Judiciary and Counsel Details

    • Sonjoy Sarma, Judicial Member & Girish Agrawal, Accountant Member
    • Ketan Ved, CA, for the Appellant.
    • G.H. Sema, Addl. CIT for the Respondent.

Facts of the Case

Assessee-non-resident Company was incorporated as per the laws of the Netherlands. It was engaged in the areas of consumer electronics domestic appliances, components, and medical systems. The assessee filed its return of income for the year under which the refund was claimed

During the year, the Assessing Officer (AO) processed the return and granted a refund for the relevant year. However, he deducted tax from the interest component of the refund.
Aggrieved by the order, the assessee preferred an appeal to the CIT(A) but with no success.

The aggrieved assessee preferred an appeal to the Kolkata Tribunal.

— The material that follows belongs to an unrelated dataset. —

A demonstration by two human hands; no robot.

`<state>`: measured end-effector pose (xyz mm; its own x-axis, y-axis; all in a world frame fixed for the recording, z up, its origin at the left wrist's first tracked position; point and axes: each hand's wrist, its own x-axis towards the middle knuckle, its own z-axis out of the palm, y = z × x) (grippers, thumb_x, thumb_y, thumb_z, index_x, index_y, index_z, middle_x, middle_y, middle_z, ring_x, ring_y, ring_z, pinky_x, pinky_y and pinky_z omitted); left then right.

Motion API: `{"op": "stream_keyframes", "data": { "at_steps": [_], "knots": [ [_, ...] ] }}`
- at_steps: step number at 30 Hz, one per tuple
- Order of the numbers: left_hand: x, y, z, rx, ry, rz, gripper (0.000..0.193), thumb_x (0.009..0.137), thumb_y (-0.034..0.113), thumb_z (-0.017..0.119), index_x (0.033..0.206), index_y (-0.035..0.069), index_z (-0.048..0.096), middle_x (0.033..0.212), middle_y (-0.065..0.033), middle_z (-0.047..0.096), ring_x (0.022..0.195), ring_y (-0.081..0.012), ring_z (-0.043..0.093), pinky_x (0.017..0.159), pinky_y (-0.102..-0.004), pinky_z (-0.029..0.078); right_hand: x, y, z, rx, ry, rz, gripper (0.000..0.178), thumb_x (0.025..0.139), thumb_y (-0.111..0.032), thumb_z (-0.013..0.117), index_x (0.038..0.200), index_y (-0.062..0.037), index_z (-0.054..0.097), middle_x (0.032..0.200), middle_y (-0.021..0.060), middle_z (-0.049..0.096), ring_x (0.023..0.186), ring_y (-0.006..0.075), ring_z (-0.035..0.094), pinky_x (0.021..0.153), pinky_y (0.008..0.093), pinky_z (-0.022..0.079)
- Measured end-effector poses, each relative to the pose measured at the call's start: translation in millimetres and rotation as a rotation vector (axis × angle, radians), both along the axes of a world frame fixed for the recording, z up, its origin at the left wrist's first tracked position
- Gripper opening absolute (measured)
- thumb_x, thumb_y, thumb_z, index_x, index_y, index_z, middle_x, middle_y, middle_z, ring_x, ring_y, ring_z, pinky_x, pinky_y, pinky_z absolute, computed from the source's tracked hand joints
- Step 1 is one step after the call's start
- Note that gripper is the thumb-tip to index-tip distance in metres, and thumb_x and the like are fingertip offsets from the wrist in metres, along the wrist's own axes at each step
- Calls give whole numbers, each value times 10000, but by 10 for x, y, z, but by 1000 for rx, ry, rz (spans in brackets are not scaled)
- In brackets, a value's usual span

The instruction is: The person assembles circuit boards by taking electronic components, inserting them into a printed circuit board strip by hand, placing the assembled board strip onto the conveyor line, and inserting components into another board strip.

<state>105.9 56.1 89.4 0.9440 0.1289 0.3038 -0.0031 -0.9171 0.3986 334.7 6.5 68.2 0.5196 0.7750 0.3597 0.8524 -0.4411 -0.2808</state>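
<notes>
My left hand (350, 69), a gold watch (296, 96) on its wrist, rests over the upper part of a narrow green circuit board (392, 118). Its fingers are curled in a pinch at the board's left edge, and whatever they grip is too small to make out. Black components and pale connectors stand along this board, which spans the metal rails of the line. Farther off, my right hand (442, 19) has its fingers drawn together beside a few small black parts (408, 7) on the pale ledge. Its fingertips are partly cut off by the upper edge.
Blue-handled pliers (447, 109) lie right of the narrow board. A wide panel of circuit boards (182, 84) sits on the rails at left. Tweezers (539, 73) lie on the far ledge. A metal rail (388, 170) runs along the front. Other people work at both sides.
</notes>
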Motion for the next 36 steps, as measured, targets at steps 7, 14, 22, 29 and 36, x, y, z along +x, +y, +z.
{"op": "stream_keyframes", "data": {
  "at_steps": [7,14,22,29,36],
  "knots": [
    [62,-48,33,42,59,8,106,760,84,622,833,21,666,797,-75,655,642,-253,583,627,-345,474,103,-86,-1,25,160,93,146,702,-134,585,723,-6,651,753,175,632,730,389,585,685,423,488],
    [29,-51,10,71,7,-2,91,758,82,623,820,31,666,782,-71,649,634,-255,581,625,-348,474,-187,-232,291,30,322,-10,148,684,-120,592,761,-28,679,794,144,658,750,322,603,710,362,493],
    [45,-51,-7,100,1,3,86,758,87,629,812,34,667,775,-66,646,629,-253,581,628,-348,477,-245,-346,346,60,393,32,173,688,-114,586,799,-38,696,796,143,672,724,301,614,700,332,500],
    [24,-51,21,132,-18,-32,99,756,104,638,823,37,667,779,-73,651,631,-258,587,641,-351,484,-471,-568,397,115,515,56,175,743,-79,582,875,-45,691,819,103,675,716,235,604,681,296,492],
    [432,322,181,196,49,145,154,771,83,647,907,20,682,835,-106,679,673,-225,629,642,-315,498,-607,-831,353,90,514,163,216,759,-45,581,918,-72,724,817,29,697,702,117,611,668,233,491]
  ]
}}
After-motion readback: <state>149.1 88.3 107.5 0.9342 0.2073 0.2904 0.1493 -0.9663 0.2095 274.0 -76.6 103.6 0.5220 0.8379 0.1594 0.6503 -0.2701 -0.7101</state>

The Tribunal held that as per Protocol IV(2) of the India-Netherlands Treaty, the assessee is covered by the benefits of the Most Favoured Nation (MFN) clause. This protocol contains that if the provisions of a tax treaty between India and another OECD member country provide for measures that are more beneficial than with the Netherlands, the provisions of the treaty with such other country will apply to India-Netherlands Treaty.

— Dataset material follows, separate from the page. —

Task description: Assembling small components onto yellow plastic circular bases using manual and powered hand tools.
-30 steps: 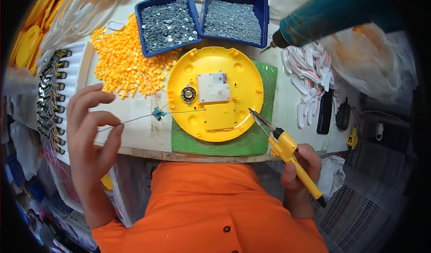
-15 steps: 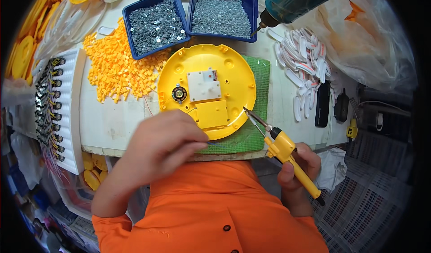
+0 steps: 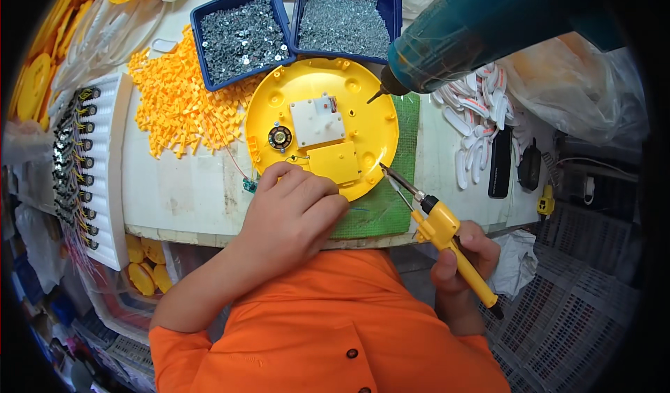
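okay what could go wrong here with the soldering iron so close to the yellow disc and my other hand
The soldering iron in the right hand has its tip at the rim of the yellow disc; it might scar the plastic. The left hand rests near that tip, so a slip may burn fingers. The thin wire under that hand could snag.

A round yellow plastic shell lies open-side up on the green mat, white and yellow boxes inside; a yellow-handled soldering iron points its tip at its lower right rim
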The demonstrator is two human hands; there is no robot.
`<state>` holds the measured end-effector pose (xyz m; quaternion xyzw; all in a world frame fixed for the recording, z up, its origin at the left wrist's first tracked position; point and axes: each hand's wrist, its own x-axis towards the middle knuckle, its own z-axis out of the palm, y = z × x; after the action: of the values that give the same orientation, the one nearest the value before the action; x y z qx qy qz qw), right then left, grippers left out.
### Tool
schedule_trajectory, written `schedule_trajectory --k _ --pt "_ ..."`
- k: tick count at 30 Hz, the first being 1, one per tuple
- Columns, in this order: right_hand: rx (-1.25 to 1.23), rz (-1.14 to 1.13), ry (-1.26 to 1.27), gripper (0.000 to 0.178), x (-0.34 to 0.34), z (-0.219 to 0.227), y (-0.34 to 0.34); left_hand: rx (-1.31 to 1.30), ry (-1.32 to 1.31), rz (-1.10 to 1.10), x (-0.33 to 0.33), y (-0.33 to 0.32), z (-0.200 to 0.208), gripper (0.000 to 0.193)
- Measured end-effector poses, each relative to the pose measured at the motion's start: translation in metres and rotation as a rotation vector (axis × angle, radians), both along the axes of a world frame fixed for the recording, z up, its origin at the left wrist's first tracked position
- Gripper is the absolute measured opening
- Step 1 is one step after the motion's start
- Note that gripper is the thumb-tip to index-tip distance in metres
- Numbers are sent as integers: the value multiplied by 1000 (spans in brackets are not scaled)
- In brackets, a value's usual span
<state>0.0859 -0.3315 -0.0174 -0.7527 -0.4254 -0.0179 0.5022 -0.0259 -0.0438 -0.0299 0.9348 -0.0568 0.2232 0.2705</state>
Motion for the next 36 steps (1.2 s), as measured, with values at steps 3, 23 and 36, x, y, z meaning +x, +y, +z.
schedule_trajectory --k 3,23,36 --pt "54 42 9 44 0 -2 -1 -108 53 7 5 0 8 18" --pt "53 3 -77 40 1 -5 22 3 13 236 24 -12 1 17" --pt "33 -35 -63 41 -1 -9 20 0 21 247 26 -13 1 16"
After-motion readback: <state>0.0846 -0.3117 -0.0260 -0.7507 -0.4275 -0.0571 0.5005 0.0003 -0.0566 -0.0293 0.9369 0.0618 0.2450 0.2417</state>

As per the India-Italy treaty, interest earned by a resident of Italy will not be chargeable to tax if such interest is paid by the Government of India. India- Italy Treaty came into force in 1995 and Netherlands in 1989, i.e., after signing DTAA with the Netherlands.

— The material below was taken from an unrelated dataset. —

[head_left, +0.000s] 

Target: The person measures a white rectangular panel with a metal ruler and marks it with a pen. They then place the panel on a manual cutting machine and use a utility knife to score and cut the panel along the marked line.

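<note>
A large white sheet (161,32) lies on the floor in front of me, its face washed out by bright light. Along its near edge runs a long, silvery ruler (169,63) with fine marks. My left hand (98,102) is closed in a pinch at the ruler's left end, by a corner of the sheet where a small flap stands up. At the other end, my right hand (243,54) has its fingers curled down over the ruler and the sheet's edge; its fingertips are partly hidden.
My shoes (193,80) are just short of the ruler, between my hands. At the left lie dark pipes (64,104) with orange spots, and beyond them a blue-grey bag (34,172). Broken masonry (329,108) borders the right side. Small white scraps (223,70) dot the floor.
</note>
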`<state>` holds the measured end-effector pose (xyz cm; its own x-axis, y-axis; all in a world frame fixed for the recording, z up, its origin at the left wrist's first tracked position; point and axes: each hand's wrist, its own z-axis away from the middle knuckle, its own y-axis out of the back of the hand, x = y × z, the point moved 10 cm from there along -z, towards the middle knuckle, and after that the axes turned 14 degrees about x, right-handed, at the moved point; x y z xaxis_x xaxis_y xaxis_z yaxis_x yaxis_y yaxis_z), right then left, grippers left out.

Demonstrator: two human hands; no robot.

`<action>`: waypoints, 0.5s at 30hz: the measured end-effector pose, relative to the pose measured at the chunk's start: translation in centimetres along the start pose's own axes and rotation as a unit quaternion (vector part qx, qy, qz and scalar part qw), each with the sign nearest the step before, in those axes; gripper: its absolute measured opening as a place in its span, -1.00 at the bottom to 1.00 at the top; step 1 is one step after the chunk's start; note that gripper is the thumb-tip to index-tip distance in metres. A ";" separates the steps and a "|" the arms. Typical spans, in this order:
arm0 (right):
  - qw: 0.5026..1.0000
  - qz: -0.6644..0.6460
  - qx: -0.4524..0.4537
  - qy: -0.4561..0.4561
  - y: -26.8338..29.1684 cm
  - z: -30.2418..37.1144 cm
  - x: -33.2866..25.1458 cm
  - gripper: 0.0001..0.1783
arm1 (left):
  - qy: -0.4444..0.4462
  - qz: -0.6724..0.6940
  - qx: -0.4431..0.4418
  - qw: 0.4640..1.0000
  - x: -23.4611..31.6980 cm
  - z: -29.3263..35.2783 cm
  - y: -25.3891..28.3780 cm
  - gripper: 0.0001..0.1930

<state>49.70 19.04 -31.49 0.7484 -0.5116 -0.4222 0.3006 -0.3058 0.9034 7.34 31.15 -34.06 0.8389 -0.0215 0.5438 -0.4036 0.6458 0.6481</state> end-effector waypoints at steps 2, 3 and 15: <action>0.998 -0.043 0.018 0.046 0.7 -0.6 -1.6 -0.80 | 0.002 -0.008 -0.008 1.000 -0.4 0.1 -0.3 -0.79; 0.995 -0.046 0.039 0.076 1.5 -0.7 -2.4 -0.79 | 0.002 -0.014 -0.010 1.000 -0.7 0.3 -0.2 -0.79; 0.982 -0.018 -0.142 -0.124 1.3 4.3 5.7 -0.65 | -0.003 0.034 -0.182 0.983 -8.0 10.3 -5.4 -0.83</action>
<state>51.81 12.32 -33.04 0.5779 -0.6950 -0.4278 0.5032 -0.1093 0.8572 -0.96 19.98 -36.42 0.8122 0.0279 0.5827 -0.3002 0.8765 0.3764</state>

Therefore, by virtue of the Protocol mentioned in the India-Netherlands treaty and the MFN clause, the provisions of the India-Italy treaty becomes available to the assessee as the India-Italy Treaty came into force after signing Treaty with the Netherlands.

In the instant case, interest on the income tax refund is a “debt claim” payable by the government to the assessee which is covered under article 12 of the India-Italy treaty. This interest is not chargeable to tax in India and thus no tax was required to be deducted.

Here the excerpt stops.